**INPUT DATA:**
_ _ _
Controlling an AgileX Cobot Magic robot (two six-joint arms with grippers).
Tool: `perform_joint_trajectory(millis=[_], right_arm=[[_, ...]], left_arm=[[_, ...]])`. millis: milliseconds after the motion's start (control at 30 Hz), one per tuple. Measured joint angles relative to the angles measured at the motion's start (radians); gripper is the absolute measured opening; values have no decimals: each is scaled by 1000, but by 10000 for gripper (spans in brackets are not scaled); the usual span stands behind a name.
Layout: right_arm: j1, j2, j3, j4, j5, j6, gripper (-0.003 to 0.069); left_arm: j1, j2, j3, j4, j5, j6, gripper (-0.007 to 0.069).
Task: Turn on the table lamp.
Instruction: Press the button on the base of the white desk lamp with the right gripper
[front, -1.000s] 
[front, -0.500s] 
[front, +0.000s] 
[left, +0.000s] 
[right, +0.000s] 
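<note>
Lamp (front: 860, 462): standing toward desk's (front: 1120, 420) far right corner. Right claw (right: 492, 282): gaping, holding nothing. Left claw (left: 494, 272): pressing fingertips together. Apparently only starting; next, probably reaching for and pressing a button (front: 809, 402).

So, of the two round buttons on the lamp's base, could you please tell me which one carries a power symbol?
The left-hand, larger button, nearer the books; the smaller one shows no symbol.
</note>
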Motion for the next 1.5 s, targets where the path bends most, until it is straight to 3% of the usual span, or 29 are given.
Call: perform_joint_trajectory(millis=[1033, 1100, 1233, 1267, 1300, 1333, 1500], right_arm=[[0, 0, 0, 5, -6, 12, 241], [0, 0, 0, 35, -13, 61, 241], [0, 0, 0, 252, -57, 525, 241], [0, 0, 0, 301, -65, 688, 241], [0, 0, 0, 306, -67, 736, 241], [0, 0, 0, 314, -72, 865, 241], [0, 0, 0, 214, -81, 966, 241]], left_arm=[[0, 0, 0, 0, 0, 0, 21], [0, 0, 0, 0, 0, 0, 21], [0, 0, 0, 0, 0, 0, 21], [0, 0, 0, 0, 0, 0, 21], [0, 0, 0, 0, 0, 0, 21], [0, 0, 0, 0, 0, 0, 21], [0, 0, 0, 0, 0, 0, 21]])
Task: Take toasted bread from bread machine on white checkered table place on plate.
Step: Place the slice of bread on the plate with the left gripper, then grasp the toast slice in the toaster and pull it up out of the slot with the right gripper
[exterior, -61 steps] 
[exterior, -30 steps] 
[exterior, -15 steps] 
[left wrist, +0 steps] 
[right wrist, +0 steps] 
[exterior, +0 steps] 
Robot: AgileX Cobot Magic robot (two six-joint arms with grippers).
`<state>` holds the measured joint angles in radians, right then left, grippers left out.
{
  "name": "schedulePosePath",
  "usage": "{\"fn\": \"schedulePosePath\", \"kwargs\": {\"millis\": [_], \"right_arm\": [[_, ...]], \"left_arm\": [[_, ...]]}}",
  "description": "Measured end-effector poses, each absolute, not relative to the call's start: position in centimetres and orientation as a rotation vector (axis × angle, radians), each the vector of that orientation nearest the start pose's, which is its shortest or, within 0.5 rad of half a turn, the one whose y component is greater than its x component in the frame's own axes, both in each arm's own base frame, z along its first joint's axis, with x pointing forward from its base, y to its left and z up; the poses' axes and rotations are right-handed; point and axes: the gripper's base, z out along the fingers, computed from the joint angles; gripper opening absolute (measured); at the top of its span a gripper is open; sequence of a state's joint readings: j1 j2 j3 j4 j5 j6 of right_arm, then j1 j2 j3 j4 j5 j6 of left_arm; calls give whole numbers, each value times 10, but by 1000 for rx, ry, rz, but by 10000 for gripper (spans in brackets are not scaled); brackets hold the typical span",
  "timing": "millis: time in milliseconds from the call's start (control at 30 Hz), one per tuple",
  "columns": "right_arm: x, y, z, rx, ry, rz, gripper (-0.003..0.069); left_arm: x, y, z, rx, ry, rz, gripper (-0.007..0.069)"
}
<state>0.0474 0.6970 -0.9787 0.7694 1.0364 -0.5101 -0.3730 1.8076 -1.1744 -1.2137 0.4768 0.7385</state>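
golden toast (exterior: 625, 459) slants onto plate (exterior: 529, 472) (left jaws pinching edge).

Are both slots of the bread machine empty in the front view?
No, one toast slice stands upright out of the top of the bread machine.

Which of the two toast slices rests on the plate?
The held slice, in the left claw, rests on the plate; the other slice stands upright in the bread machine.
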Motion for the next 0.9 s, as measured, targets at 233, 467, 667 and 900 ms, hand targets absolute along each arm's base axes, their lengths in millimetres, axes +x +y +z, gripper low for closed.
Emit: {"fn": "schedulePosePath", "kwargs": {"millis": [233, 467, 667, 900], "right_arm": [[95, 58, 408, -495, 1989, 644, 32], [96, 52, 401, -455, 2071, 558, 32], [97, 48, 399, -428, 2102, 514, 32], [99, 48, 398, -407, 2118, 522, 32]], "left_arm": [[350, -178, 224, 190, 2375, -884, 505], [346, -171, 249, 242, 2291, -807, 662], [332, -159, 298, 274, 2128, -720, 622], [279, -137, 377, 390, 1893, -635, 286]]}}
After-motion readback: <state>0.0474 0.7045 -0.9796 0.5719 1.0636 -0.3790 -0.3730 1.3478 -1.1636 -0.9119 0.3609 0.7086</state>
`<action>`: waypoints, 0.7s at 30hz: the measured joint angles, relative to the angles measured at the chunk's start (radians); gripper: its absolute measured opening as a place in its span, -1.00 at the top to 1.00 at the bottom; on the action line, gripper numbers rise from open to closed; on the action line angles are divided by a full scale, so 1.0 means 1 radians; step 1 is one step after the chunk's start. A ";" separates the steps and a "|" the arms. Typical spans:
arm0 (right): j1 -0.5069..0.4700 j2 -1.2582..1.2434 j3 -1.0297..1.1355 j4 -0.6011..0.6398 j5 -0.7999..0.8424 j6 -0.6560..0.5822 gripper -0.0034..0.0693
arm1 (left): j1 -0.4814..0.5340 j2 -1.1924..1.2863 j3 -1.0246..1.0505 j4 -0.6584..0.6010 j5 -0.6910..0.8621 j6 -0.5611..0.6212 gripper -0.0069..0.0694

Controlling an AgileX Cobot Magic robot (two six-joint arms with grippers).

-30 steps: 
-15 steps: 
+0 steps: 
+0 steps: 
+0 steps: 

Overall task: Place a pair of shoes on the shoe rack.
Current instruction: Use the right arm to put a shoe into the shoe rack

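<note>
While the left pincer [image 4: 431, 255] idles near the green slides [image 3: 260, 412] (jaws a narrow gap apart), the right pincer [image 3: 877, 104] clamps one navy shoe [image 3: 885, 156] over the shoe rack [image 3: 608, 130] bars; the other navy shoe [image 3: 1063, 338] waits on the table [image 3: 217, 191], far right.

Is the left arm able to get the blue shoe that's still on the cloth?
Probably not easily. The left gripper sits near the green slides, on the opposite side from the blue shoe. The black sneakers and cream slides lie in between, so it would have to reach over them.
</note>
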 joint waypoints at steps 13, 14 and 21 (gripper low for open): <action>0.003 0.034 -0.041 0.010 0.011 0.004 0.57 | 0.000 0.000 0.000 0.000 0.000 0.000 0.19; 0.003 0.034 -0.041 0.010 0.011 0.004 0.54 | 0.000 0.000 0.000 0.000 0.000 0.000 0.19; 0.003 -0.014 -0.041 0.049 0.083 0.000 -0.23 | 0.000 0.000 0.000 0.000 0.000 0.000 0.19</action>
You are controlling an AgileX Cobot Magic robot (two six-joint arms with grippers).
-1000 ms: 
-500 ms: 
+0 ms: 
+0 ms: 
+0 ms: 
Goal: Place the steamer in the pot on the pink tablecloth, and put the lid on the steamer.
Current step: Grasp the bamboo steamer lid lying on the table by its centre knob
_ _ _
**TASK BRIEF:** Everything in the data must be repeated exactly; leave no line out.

**TASK RESPONSE:**
Controlling an AgileX Cobot Magic robot (two six-joint arms with grippers).
Tool: `perform_joint_trajectory(millis=[_], right_arm=[[_, ...]], left_arm=[[_, ...]])`. millis: milliseconds after the motion's start (control at 30 Hz), one per tuple. Measured joint angles relative to the angles measured at the motion's start (radians); gripper is the absolute measured opening; values have no decimals: each is scaled by 1000, but by 10000 for gripper (spans in brackets are not scaled); the usual span stands behind a name.
Layout: right_arm: j1, j2, j3, j4, j5, j6, gripper (-0.003 to 0.069); left_arm: j1, j2, j3, j4, j5, j6, gripper (-0.007 to 0.069).
Task: Turn on the table lamp.
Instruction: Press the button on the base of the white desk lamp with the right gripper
[front, -1.000s] 
[front, -0.500s] 
[front, +0.000s] 
[left, +0.000s] 
[right, +0.000s] 
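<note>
Lamp (front: 860, 462): standing toward desk's (front: 1120, 420) far right corner. Right claw (right: 492, 282): gaping, holding nothing. Left claw (left: 494, 272): pressing fingertips together. Apparently only starting; next, probably reaching for and pressing a button (front: 809, 402).

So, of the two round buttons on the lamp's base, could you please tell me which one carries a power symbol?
The left-hand, larger button, nearer the books; the smaller one shows no symbol.
</note>
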Motion for the next 1.5 s, targets where the path bends most, until it is straight to 3% of the usual span, or 29 are given.
Call: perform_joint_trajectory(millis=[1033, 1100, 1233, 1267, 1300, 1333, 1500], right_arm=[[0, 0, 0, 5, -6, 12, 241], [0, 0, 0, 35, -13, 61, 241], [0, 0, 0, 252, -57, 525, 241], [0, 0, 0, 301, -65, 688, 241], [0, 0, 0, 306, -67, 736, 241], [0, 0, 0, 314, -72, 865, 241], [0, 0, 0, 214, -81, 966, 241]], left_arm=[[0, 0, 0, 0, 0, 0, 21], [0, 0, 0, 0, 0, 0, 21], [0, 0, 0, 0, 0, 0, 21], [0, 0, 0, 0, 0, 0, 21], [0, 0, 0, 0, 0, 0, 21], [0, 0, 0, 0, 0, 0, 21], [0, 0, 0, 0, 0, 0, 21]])
Task: Take toasted bread from bread machine on white checkered table place on plate.
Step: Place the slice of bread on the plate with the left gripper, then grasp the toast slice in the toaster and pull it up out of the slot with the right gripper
[exterior, -61 steps] 
[exterior, -30 steps] 
[exterior, -15 steps] 
[left wrist, +0 steps] 
[right wrist, +0 steps] 
[exterior, +0 steps] 
Robot: AgileX Cobot Magic robot (two six-joint arms with grippers).
`<state>` holds the measured joint angles in radians, right then left, grippers left out.
{
  "name": "schedulePosePath",
  "usage": "{\"fn\": \"schedulePosePath\", \"kwargs\": {\"millis\": [_], \"right_arm\": [[_, ...]], \"left_arm\": [[_, ...]]}}",
  "description": "Measured end-effector poses, each absolute, not relative to the call's start: position in centimetres and orientation as a rotation vector (axis × angle, radians), each the vector of that orientation nearest the start pose's, which is its shortest or, within 0.5 rad of half a turn, the one whose y component is greater than its x component in the frame's own axes, both in each arm's own base frame, z along its first joint's axis, with x pointing forward from its base, y to its left and z up; the poses' axes and rotations are right-handed; point and axes: the gripper's base, z out along the fingers, computed from the joint angles; gripper opening absolute (measured); at the top of its span a gripper is open; sequence of a state's joint readings: j1 j2 j3 j4 j5 j6 of right_arm, then j1 j2 j3 j4 j5 j6 of left_arm; calls give whole numbers, each value times 10, but by 1000 for rx, ry, rz, but by 10000 for gripper (spans in brackets are not scaled); brackets hold the typical span",
  "timing": "millis: time in milliseconds from the call's start (control at 30 Hz), one per tuple",
  "columns": "right_arm: x, y, z, rx, ry, rz, gripper (-0.003..0.069); left_arm: x, y, z, rx, ry, rz, gripper (-0.007..0.069)"
}
<state>0.0474 0.6970 -0.9787 0.7694 1.0364 -0.5101 -0.3730 1.8076 -1.1744 -1.2137 0.4768 0.7385</state>
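golden toast (exterior: 625, 459) slants onto plate (exterior: 529, 472) (left jaws pinching edge).

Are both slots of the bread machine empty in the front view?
No, one toast slice stands upright out of the top of the bread machine.

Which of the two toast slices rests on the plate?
The held slice, in the left claw, rests on the plate; the other slice stands upright in the bread machine.
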Motion for the next 0.9 s, as measured, targets at 233, 467, 667 and 900 ms, hand targets absolute along each arm's base axes, their lengths in millimetres, axes +x +y +z, gripper low for closed.
Emit: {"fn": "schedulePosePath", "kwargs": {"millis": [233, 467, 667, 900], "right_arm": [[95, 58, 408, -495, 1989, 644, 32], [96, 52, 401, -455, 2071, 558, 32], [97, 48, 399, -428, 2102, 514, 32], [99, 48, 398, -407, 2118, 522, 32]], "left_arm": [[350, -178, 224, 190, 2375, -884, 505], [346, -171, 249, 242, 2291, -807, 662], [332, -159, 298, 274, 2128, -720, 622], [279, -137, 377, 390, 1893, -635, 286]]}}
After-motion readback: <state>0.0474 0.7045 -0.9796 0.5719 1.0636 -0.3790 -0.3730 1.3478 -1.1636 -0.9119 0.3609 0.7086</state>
`<action>`: waypoints, 0.7s at 30hz: the measured joint angles, relative to the angles measured at the chunk's start (radians); gripper: its absolute measured opening as a place in its span, -1.00 at the top to 1.00 at the bottom; on the action line, gripper numbers rise from open to closed; on the action line angles are divided by a full scale, so 1.0 means 1 radians; step 1 is one step after the chunk's start. A ";" separates the steps and a "|" the arms. Typical spans:
arm0 (right): j1 -0.5069..0.4700 j2 -1.2582..1.2434 j3 -1.0297..1.1355 j4 -0.6011..0.6398 j5 -0.7999..0.8424 j6 -0.6560..0.5822 gripper -0.0034..0.0693
arm1 (left): j1 -0.4814..0.5340 j2 -1.1924..1.2863 j3 -1.0246..1.0505 j4 -0.6584..0.6010 j5 -0.6910..0.8621 j6 -0.5611..0.6212 gripper -0.0069..0.0694

Controlling an AgileX Cobot Magic robot (two six-joint arms with grippers).

-30 steps: 
-15 steps: 
+0 steps: 
+0 steps: 
+0 steps: 

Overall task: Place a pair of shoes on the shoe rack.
Current instruction: Use the right arm to put a shoe into the shoe rack

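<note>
While the left pincer [image 4: 431, 255] idles near the green slides [image 3: 260, 412] (jaws a narrow gap apart), the right pincer [image 3: 877, 104] clamps one navy shoe [image 3: 885, 156] over the shoe rack [image 3: 608, 130] bars; the other navy shoe [image 3: 1063, 338] waits on the table [image 3: 217, 191], far right.

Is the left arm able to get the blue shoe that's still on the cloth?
Probably not easily. The left gripper sits near the green slides, on the opposite side from the blue shoe. The black sneakers and cream slides lie in between, so it would have to reach over them.
</note>
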 joint waypoints at steps 13, 14 and 21 (gripper low for open): <action>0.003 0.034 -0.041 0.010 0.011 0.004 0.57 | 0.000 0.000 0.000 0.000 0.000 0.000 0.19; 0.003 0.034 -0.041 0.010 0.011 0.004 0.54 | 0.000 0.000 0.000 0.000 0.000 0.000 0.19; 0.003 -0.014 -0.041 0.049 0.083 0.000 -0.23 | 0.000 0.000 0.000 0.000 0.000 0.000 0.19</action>
You are controlling an AgileX Cobot Magic robot (two six-joint arms with grippers).
-1000 ms: 
-500 ms: 
+0 ms: 
+0 ms: 
+0 ms: 
Goal: Place the steamer in the pot on the pink tablecloth, and put the lid on the steamer.
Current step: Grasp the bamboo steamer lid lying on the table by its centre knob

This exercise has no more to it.